◆ Task prompt
Please, without the pictures, restate every entry exactly.

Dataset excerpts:
☆ ☆ ☆ ☆

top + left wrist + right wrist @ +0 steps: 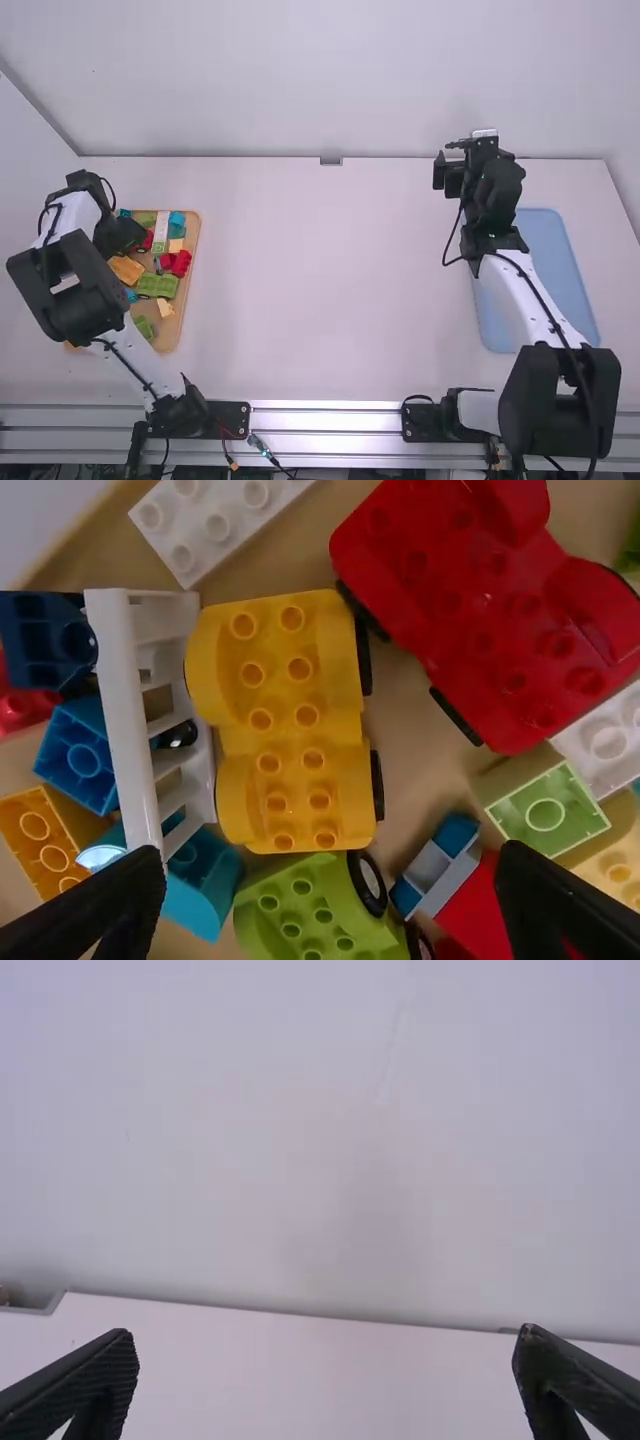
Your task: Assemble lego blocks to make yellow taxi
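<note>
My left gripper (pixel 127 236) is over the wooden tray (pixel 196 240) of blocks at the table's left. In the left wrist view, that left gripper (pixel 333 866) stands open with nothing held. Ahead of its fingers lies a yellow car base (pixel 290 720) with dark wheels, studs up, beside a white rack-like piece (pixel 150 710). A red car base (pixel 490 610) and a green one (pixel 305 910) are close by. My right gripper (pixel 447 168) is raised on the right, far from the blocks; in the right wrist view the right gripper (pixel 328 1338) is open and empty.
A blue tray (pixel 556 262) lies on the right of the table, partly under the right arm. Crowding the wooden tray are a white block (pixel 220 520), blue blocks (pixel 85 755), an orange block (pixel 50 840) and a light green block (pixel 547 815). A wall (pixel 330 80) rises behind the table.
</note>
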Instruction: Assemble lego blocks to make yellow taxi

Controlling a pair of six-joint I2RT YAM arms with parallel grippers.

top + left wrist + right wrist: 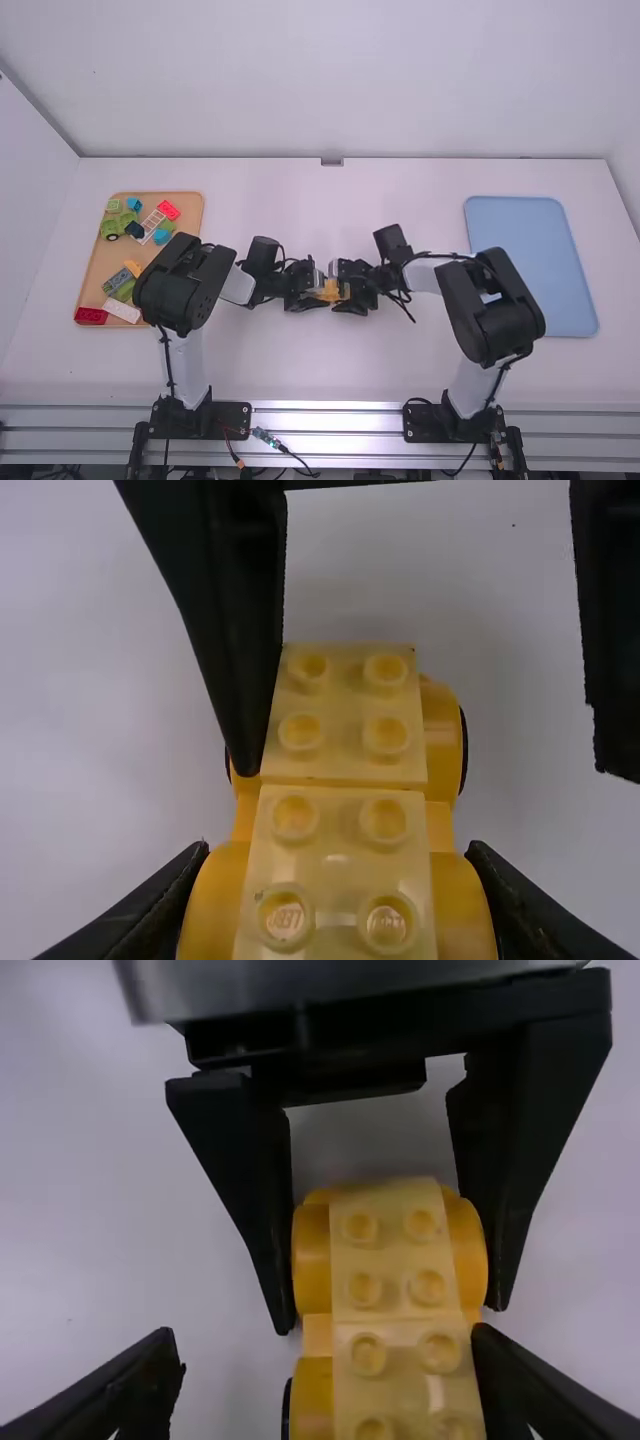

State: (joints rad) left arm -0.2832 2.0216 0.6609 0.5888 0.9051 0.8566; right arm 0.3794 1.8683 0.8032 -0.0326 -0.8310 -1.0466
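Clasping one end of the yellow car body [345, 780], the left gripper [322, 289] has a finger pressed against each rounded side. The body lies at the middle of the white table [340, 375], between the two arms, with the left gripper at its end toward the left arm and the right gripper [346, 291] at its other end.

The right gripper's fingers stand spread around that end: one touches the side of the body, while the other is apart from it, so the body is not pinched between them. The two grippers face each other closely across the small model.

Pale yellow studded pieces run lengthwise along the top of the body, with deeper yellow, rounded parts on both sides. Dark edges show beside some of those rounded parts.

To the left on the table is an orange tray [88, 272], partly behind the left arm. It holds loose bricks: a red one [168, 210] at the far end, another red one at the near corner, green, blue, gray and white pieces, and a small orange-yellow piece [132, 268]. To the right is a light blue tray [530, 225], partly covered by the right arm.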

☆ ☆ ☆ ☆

◆ Response area
top + left wrist + right wrist @ +0 steps: 
Your task: Assemble lego blocks to make yellow taxi
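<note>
My left gripper (pixel 127 236) is over the wooden tray (pixel 196 240) of blocks at the table's left. In the left wrist view, that left gripper (pixel 333 866) stands open with nothing held. Ahead of its fingers lies a yellow car base (pixel 290 720) with dark wheels, studs up, beside a white rack-like piece (pixel 150 710). A red car base (pixel 490 610) and a green one (pixel 305 910) are close by. My right gripper (pixel 447 168) is raised on the right, far from the blocks; in the right wrist view the right gripper (pixel 328 1338) is open and empty.
A blue tray (pixel 556 262) lies on the right of the table, partly under the right arm. Crowding the wooden tray are a white block (pixel 220 520), blue blocks (pixel 85 755), an orange block (pixel 50 840) and a light green block (pixel 547 815). A wall (pixel 330 80) rises behind the table.
</note>
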Instruction: Assemble lego blocks to make yellow taxi

Controlling a pair of six-joint I2RT YAM arms with parallel grippers.

top + left wrist + right wrist: 

State: (joints rad) left arm -0.2832 2.0216 0.6609 0.5888 0.9051 0.8566; right arm 0.3794 1.8683 0.8032 -0.0326 -0.8310 -1.0466
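Clasping one end of the yellow car body [345, 780], the left gripper [322, 289] has a finger pressed against each rounded side. The body lies at the middle of the white table [340, 375], between the two arms, with the left gripper at its end toward the left arm and the right gripper [346, 291] at its other end.

The right gripper's fingers stand spread around that end: one touches the side of the body, while the other is apart from it, so the body is not pinched between them. The two grippers face each other closely across the small model.

Pale yellow studded pieces run lengthwise along the top of the body, with deeper yellow, rounded parts on both sides. Dark edges show beside some of those rounded parts.

To the left on the table is an orange tray [88, 272], partly behind the left arm. It holds loose bricks: a red one [168, 210] at the far end, another red one at the near corner, green, blue, gray and white pieces, and a small orange-yellow piece [132, 268]. To the right is a light blue tray [530, 225], partly covered by the right arm.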

The required output has been supplied.